By Debra Donston-Miller | American Express Credit Intel Freelance Contributor
5 Min Read | February 1, 2022 in Money
Parents who teach their kids about money and how to manage it may be setting them up for a healthy financial future.
From modeling good financial behavior, to playing money-themed games, to creating a pretend investment portfolio, there are many ways to teach your kids about financing and how to save money.
A child’s age can help determine what they’re ready to learn about money.
When I was young, I watched my parents go through a monthly ritual of balancing their checkbook. With a stack of canceled checks on the kitchen table, they would painstakingly work to reconcile the numbers in the check register against the bank statement.
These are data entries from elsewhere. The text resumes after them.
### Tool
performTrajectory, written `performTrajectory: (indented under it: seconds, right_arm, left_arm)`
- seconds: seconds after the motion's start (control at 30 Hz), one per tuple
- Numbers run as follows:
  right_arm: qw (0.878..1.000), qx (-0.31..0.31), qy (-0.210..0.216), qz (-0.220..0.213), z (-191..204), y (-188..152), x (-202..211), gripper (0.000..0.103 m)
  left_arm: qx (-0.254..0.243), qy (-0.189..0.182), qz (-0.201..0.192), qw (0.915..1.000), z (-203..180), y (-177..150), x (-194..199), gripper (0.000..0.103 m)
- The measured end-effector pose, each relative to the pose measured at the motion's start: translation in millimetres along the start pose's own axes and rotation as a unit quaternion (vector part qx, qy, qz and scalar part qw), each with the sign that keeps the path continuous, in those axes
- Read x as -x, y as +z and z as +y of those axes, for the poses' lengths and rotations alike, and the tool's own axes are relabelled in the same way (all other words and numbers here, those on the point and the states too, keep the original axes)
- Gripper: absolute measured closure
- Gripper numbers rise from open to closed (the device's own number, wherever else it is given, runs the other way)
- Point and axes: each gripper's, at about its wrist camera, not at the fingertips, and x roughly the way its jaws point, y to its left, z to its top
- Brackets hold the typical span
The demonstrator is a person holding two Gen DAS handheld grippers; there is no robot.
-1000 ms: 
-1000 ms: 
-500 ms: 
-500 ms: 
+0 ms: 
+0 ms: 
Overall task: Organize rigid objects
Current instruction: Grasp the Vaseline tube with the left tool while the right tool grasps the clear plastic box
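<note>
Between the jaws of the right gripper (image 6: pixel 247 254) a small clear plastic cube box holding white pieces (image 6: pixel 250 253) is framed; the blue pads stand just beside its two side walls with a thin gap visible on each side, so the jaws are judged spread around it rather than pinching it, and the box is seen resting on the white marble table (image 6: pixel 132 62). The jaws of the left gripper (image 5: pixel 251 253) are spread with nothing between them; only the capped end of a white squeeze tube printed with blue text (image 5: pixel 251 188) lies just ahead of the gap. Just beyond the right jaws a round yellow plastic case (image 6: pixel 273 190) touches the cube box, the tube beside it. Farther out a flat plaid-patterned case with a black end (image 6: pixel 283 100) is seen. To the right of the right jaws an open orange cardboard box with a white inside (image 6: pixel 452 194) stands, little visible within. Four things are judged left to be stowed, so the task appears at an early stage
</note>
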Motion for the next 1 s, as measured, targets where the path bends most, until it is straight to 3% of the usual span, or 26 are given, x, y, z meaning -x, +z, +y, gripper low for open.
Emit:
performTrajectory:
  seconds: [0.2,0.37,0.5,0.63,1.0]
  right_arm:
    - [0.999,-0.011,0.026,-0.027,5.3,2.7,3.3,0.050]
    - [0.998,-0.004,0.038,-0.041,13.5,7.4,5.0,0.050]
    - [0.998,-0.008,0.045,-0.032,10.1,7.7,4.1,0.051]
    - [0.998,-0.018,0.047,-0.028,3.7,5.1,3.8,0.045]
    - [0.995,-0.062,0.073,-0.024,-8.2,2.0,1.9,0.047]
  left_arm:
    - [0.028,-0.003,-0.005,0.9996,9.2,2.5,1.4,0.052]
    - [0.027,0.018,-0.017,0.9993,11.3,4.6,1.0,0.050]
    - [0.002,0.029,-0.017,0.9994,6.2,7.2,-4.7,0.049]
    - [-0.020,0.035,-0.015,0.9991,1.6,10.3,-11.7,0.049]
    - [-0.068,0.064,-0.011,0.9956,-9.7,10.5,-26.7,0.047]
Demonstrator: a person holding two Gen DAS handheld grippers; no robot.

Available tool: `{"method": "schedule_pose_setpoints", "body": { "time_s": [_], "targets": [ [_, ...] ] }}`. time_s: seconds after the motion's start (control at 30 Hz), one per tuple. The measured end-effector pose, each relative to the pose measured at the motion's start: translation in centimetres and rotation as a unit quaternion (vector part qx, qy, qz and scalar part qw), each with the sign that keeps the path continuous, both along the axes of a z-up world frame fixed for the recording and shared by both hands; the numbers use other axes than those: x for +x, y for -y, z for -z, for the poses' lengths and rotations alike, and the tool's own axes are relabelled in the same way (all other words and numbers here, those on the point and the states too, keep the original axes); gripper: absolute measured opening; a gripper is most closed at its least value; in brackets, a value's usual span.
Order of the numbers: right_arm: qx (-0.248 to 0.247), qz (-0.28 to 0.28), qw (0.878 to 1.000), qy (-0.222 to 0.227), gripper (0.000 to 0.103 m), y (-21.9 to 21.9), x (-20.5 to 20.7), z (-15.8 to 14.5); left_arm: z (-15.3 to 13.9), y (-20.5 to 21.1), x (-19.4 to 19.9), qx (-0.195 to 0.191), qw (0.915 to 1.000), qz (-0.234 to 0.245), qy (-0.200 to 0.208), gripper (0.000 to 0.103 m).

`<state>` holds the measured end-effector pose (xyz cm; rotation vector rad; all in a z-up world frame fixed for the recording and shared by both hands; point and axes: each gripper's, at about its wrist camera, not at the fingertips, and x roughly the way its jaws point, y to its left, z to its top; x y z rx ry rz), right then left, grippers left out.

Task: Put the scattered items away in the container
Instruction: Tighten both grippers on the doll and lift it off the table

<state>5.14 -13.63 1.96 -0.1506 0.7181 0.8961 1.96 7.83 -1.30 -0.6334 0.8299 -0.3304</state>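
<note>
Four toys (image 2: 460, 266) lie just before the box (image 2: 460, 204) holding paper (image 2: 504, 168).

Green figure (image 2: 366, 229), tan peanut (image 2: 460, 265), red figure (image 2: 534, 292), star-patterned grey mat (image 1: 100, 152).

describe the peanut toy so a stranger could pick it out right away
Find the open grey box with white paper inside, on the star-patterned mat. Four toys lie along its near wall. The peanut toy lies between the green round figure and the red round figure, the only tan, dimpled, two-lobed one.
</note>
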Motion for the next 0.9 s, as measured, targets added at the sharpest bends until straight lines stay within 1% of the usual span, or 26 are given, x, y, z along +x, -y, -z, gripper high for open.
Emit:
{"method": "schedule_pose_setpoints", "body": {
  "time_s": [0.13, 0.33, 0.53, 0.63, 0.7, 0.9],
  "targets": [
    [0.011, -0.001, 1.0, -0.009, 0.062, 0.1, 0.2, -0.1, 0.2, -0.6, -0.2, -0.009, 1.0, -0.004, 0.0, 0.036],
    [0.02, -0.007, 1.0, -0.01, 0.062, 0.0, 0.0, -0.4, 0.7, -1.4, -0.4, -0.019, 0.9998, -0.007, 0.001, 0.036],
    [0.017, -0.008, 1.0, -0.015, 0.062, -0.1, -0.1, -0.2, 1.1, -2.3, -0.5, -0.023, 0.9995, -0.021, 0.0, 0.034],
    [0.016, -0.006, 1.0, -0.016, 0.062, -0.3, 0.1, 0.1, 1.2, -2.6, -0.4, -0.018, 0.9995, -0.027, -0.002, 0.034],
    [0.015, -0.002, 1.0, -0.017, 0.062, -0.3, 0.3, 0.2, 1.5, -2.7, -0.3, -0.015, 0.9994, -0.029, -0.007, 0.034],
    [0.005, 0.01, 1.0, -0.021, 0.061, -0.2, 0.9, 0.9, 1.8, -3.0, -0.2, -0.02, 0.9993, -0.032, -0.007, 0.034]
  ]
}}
If my parents’ calculations were more than a few pennies off, they would keep at it until the numbers aligned.
The days of balancing a physical checkbook may be over for many of us, but the need for financial education remains critical. I didn’t realize it at the time – and I bet they didn’t either – but they were teaching me important lessons about money management. Their habits became my own when I began balancing my own checkbook. Little wonder: An oft-cited study from the University of Cambridge found children’s money habits are set by the time they’re 7 years old.1
Teaching kids good money habits like how to save money and pay their bills on time, for example, are ways to help guide them toward a healthy financial future. But financial education involves more than teaching them about “money in” and “money out.” It’s also about teaching them skills related to earning, budgeting, saving, investing, borrowing, planning, and even entrepreneurship.
You may wonder, if teaching children about money is so important, why aren’t they learning about it in school? In most states kids get at least some personal finance education, but at the high school level the topic is more likely to be integrated into another class than it is to be offered as a required, stand-alone class.2 The onus, then, falls on parents or main caregivers to lead the way in teaching their kids about money and money management, especially for younger children. The good news is that doing so may be as simple as modeling good financial behaviors and as enjoyable as playing a rousing game of Monopoly.
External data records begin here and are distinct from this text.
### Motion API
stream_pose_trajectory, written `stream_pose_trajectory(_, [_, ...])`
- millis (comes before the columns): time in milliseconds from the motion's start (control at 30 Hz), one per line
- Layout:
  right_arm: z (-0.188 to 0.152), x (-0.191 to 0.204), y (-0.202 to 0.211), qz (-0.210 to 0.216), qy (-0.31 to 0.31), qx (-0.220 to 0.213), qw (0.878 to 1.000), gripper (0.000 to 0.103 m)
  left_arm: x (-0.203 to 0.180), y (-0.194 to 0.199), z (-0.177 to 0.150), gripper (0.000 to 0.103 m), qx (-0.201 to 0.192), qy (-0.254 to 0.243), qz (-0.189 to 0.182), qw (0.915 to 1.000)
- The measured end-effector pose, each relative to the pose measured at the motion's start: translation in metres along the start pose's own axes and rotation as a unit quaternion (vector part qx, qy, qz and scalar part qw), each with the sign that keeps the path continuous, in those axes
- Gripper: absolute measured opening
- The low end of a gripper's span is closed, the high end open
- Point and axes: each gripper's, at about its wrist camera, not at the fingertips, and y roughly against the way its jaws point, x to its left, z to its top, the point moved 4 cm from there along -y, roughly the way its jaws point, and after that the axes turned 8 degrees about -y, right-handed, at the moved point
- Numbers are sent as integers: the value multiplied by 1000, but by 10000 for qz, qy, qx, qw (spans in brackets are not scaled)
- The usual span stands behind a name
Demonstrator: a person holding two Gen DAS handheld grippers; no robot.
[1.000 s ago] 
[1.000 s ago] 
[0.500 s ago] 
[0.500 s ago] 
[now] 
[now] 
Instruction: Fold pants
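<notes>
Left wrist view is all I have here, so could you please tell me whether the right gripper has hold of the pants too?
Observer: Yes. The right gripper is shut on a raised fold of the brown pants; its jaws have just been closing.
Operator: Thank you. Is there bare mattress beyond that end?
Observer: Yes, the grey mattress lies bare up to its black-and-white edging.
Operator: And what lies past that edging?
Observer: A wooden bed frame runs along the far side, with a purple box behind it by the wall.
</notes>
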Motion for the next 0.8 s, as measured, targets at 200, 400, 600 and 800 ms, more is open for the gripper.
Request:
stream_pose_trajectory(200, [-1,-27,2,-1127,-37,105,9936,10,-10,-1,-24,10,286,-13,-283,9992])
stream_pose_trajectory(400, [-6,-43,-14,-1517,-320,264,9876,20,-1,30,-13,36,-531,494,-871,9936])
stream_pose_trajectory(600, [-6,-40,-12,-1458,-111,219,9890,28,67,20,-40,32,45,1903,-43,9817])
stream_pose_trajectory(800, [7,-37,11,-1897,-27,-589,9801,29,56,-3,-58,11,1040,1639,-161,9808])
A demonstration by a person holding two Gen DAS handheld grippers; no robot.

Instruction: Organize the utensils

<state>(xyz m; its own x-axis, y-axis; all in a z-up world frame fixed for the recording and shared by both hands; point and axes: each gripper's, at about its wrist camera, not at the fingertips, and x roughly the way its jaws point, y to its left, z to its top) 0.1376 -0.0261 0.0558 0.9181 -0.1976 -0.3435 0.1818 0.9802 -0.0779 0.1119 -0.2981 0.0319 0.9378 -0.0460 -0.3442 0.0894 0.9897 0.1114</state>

Here are some ideas from experts for creating an engaging, kid-friendly environment that fosters their financial education.
When teaching children about money, it’s important to consider their age. Experts suggest the following general guidelines for the skills children are typically able to absorb and apply based on how old they are.3
Parents who take an active role in teaching their children about money can help them build a foundation for future financial success. Children’s money habits begin to form at an early age – when they’re typically watching everything you do. Factoring in the age of the child, there are many ways to provide them with a fun, informative, and engaging financial education.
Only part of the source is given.